Task goal –
Write out exactly, with no other output, the lines below from the one that contains "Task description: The" through the end.

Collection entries

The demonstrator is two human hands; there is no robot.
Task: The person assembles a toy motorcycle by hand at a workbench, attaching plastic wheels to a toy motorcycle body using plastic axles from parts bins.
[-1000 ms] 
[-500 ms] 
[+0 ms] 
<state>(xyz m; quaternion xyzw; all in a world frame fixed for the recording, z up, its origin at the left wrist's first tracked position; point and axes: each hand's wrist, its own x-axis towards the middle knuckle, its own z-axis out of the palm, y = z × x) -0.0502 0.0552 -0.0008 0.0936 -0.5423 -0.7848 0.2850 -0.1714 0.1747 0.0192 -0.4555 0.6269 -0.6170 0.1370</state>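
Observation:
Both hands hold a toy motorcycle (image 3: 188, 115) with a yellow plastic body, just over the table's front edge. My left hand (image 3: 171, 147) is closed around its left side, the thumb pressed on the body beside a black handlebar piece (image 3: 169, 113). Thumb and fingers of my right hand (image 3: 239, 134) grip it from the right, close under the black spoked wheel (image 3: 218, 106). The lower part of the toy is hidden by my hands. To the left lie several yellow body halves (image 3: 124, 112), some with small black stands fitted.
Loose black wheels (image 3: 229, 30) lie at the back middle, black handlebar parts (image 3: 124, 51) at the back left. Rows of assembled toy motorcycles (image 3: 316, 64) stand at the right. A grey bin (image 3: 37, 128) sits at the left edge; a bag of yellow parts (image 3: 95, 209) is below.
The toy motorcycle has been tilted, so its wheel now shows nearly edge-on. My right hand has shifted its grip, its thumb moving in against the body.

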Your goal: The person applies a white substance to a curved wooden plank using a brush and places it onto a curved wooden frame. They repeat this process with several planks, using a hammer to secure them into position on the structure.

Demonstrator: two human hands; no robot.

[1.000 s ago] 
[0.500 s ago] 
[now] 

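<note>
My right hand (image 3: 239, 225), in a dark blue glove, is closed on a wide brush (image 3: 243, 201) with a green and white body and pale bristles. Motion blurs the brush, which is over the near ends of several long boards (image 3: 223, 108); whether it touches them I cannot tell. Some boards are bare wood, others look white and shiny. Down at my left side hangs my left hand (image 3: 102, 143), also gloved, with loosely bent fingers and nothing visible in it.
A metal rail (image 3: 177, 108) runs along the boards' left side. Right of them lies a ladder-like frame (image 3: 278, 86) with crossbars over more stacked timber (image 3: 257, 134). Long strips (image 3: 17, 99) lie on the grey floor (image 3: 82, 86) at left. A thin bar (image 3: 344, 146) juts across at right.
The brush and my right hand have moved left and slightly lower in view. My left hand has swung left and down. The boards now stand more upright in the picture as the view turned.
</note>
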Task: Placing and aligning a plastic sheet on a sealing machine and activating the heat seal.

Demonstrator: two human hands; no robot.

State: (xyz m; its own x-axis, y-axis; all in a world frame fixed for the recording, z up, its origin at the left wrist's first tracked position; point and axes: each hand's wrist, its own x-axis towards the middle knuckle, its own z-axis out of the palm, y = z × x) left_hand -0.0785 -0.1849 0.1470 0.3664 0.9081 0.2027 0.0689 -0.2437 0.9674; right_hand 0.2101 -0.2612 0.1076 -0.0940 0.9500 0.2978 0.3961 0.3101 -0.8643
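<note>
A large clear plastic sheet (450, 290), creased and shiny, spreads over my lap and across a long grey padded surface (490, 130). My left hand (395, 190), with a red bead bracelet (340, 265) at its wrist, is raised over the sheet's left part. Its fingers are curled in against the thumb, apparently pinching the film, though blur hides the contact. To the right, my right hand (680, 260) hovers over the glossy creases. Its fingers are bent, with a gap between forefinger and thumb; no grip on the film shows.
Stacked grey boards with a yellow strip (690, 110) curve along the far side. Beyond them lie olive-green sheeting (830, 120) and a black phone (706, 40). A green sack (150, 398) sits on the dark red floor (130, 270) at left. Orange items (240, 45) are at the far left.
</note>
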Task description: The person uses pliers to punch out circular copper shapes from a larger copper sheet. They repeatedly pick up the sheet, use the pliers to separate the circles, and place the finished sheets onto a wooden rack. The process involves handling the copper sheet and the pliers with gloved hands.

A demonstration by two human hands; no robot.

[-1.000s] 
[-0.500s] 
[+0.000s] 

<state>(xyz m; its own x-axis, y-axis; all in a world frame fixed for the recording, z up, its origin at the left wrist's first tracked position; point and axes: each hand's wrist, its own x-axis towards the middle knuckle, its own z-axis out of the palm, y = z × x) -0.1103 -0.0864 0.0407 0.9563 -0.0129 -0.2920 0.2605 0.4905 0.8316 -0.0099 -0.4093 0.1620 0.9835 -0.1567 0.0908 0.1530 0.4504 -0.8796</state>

Output –
Task description: The person uses pliers to punch out circular copper shapes from a larger copper sheet. They repeatedly pick up the sheet, use the pliers to separate the circles, and place the finished sheets onto a wooden rack. The process involves handling the copper sheet and the pliers with gloved hands.

A demonstration by two human hands; no robot.

[-1.000s] 
[-0.500s] 
[+0.000s] 

<state>(xyz m; its own x-axis, y-axis; all in a world frame fixed for the recording, z up, its origin at the left wrist's first tracked position; point and axes: each hand's wrist, its own x-axis towards the middle knuckle, its own z-axis out of the palm, y = z × x) -0.1103 -0.0864 0.0407 0.9563 -0.0129 -0.2920 0.2605 0.4905 0.8316 -0.0099 -0.4093 0.1620 0.9835 -0.1567 0.0908 0.1530 0.4504 -0.8796</state>

No more output is required for the exercise.